At that time, another story began to emerge. The settlers had genuinely bought parcels of land in the forest. The land had been sold to them mainly through a Maasai political family. In what appeared to be an attempt to import new voters to prop up their uncertain political fortunes, members of the Narok family had colluded with councillors at the Narok County Council and officials of ranches bordering the Maasai Mau forest. Using private land surveyors, ranch officials had dramatically exaggerated the sizes of the ranches so that they encroached deep into the forest, and sold off the ‘new’ lands. It was the environmental equivalent of the Goldenberg financial scandal that had cost the Kenyan taxpayer over $1bn in the 1990s. Like the Goldenberg scandal in which fictitious gold was exported with the beneficiaries making millions of dollars from a generous export compensation package, in the Maasai Mau forest, lands that did not exist were made by encroaching on the forest.

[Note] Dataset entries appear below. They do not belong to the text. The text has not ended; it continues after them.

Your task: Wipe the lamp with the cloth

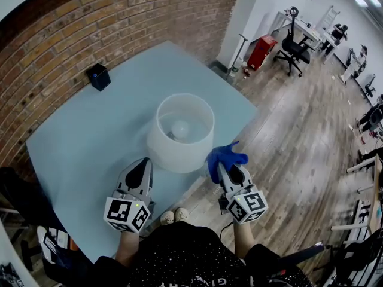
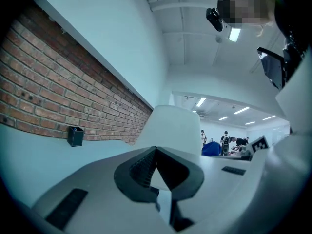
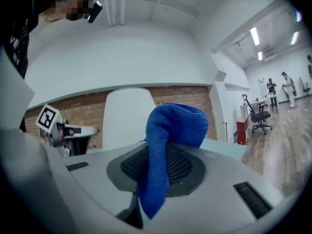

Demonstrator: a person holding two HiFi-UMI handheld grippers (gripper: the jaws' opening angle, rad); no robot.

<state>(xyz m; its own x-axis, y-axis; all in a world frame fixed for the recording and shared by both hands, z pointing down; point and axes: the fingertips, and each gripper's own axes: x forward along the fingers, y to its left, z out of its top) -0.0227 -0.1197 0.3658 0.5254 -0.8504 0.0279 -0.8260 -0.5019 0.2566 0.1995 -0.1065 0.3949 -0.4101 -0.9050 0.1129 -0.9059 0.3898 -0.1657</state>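
1. While the white lamp (image 1: 181, 131) stands at the middle of a pale blue table (image 1: 72, 148), the right gripper (image 1: 222, 169) clenches a blue cloth (image 1: 226, 157) just beside the right of its shade.
2. The left gripper (image 1: 145, 161), jaws pressed together on nothing, points at the shade's near-left side.
3. A small black box (image 1: 99, 76) sits far left, by the brick wall (image 1: 119, 17).

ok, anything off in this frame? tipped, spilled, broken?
Nothing stands out. The lamp stands upright on the table, though fairly near its front edge. The cloth is bunched in the right gripper. The left gripper is shut and empty.
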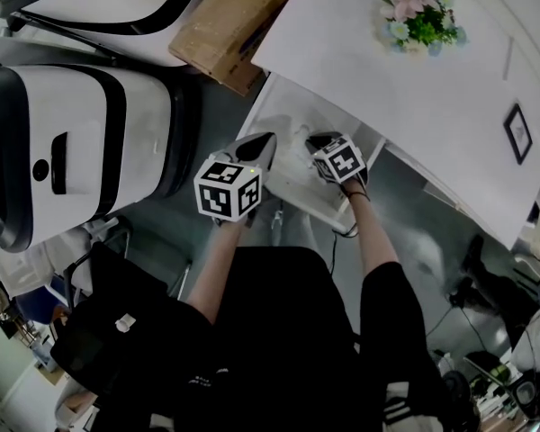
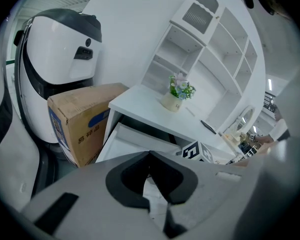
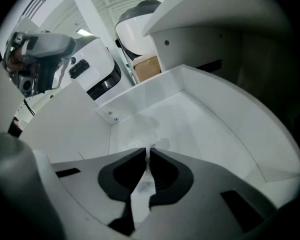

The fall-out from the 2005 Maasai Mau forest evictions has had unintended political consequences. Kalenjin politicians regarded the evictions as a vicious affront against their community. During the November 2005 referendum on a new constitution, they voted overwhelmingly against the Kibaki government. Despite the President’s belated efforts to woo them back in the run-up to the referendum by dishing out 12,000 parcels in the Mau complex and allowing those evicted from the Maasai Mau to return, the Kalenjin roundly rejected Kibaki’s overtures, both then and during the December 2007 presidential elections. Then, in Raila Odinga, there was a new enemy.
Half an hour east from the swamp, in the small township of Ol Posimuru, which sits high in the Mau forest, a group of Maasai elders were mobilising the community to demonstrate. The aim, they said, was to forcibly evict Kalenjin settlers who had been in the Maasai Mau forest – the southernmost block of the 22 forests that comprise the Mau complex – for the better part of a decade. “If the government cannot move them, we are prepared to evict them ourselves,” said one of them. “Our livestock are dying because the rivers have all dried up.” ?Among the list of beneficiaries of the sale of the Maasai Mau forest are many of the leading members of Maasai society in Narok – businessmen, politicians, professionals and bureaucrats. Today, as the district reels from one of the worst droughts in living memory, as wheat harvests fall and livestock die, there is an air of resignation in the town and the talk is all about money and the lack of it. While many talk about invading the forest to evict the settlers, there is silence about who sold the forest in the first place.
The Narok County Council insists that it never resolved to excise the Maasai Mau forest. Privately, however, many councillors admit that they were allocated land and sold it off to third parties, mostly to the Kipsigis.
William Rotich, a retired insurance salesman who had bought 60 acres in the Maasai Mau, thought that he could start a new life. There were new schools being built and his wife had become an active member of the new church. Just months before, he had collected his first harvest of maize, but then the government invaded the forest and destroyed his plans. At no point did he feel that he was encroaching on forest land. He called the forest a “settlement area”.
“Look at me, do I look like a squatter?” he asked. “I am educated. I worked for a big company. I did not have to come here. It was a good opportunity. Now I have nothing. I am living like an animal by the roadside.”
Nobody has been arrested for the sale of the Maasai Mau forest. And as politicians rant and rage, it is likely that whatever the settlement, it will only serve to protect the guilty politicians in Nairobi.